Her 1932 victory was perhaps Wilson's high point. En route to the title, she defeated American stars Glenna Collett Vare and Leona Pressley. In the final, Wilson again won by a 7-and-6 score, this time over former Scottish champ Clementine Montgomery.

Wilson's third British Ladies Amateur title in a row featured a 5-and-4 championship match victory over Diana Plumpton in 1933.

More About Enid Wilson

Young Enid Wilson's love of golf got her into trouble several times. At age 4, she managed to remove the heads from all of her father's golf clubs (and by age 15 she was well-known locally as the girl who could repair golf clubs). Later, at boarding school, she was expelled after, according to Wilson, she cursed school officials who were trying to limit how much time she could spend on the golf course.

But all that time paid off early, too. At age 15, when she was the youngest golfer in the field, Wilson won the British Girls Amateur Championship in 1925.

The next year Wilson won the Midland Women's Amateur, a regional crown. She won that title again in 1928, 1929 and 1930, presaging her other, bigger threepeat still to come.

At age 17, Wilson was runner-up in the 1927 English Ladies Amateur, and then claimed that championship in 1928 and 1930. Her championship match victory in 1930 was by a 12-and-11 score.

When Wilson started her three-year-streak of British Ladies Amateur wins, she decided to try for the U.S. Women's Amateur title, too. She first traveled to America for that championship in 1931, and reached the semifinals, but lost to Helen Hicks.

In the 1932 U.S. Women's Am, Wilson went out in the quarterfinals. In 1933, she fell in the semifinals to Virginia Van Wie. But in the stroke-play qualifying prior to match play that year, Wilson earned medalist honors with a 76, which was the tournament record to that point.

Wilson retired from serious competition after her British Amateur threepeat, but it was a decision she was forced into. By that time, Wilson had begun writing for various publications, and she had been paid to write the captions for a series of golf photographs. The Ladies Golf Union, then the governing body of women's golf in the U.K., declared Wilson a "non-amateur." Given that professional options for women golfers were virtually non-existent, and pro tournaments for women literally non-existent, in Britain at the time, Wilson's competitive career was over. But Wilson later said that outcome was fine with her: "I knew perfectly well what I was up to. I had no desire to play any more serious golf. I'd had my fill of it."

Before she left the tournament scene, however, Wilson took part in the 1932 Curtis Cup, the first ever. In singles, she defeated Helen Hicks, 2 and 1.
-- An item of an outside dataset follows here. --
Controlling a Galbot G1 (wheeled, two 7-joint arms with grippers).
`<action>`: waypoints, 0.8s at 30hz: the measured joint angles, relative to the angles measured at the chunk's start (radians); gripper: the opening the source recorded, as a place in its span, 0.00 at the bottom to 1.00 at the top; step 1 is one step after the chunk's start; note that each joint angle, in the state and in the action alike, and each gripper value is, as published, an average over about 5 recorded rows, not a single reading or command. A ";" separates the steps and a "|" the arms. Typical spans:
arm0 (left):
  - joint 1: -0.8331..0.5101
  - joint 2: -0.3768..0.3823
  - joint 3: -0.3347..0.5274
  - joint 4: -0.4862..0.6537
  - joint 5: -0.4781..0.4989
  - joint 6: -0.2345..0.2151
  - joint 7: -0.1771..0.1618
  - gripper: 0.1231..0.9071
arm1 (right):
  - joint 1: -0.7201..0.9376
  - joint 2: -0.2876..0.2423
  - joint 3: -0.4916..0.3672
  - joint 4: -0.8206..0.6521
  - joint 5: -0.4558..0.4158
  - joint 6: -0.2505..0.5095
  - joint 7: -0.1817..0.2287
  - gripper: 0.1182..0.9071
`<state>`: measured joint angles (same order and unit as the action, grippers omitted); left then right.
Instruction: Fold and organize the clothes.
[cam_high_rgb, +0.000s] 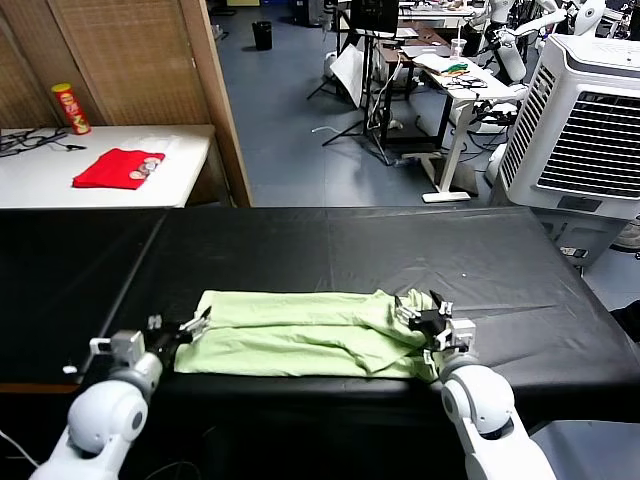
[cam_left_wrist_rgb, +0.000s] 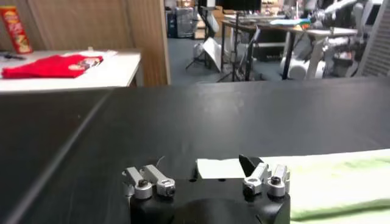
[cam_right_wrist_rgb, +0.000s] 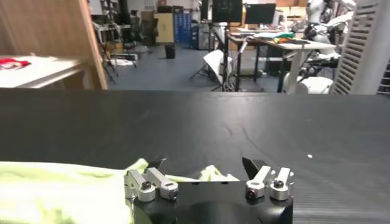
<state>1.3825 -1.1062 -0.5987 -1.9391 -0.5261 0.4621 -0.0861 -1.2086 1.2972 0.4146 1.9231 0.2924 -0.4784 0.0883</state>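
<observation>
Because the pale light-green short-sleeved shirt of soft fabric (cam_high_rgb: 300, 335) lies in a long folded band between my two tools, I judge it light, limp and apt to sag, so I would pinch through all layers at each end. My left tool (cam_high_rgb: 185, 332) and right tool (cam_high_rgb: 428, 322) stand spread, gripping nothing, each at one end on the black-covered bench (cam_high_rgb: 330, 250).

Head view high, looking down, wrist views low, close, sharing black table (cam_high_rgb: 330, 240)
</observation>
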 joint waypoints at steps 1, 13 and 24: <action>0.010 -0.008 -0.002 0.002 0.000 -0.003 0.000 0.86 | -0.002 -0.001 0.000 0.006 0.001 0.000 0.000 0.86; 0.035 -0.068 0.006 0.020 0.006 -0.017 0.021 0.57 | -0.033 -0.009 0.007 0.055 0.001 -0.001 -0.002 0.86; 0.029 -0.072 0.016 0.012 0.041 0.010 0.024 0.05 | -0.049 -0.011 0.011 0.074 -0.003 0.006 -0.010 0.86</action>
<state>1.4113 -1.1784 -0.5827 -1.9275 -0.4850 0.4718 -0.0625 -1.2580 1.2865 0.4261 1.9970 0.2893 -0.4723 0.0780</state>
Her involvement in golf after 1933 was largely through writing about it. During World War II, she served in the Women's Auxiliary Air Force. It was reported in America in 1943 that Pam Barton was killed and Enid Wilson lost an eye during an air raid. Those reports proved unfounded. However, Barton (who won two British Ladies Ams after Wilson) was, in fact, killed in her wartime service several months later.

In 1949, in one of her writing gigs, Wilson made a terrible prediction: that the formation of a women's pro golf tour in the USA would be detrimental to golf. Writing in the British publication Golf Illustrated, Wilson said she doubted the American women's tournament circuit would do those golfers playing it, or the game, any good. She wrote, "A life that only the 'tough guys' can stand for a few seasons will surely have a deplorable effect on the nerves and physiques of the women who try it."

In 1949, the WPGA, a precursor to the LPGA, was, in fact, on it last legs. But the formation of the LPGA the next year ultimately proved Wilson spectacularly wrong. She was considered much more perspicacious in most of her other writing.

In addition to Golf Illustrated and other publications, for many years Wilson was a golf correspondent for the London Daily Telegraph. She also wrote multiple books. Those included the instructional books Golf For Women (affiliate links used in this post) and So That's What I Do, published in the 1930s; and A Gallery of Women Golfers, published in 1961. She also wrote the section on women's golf in A History of Golf in Britain, published in 1952.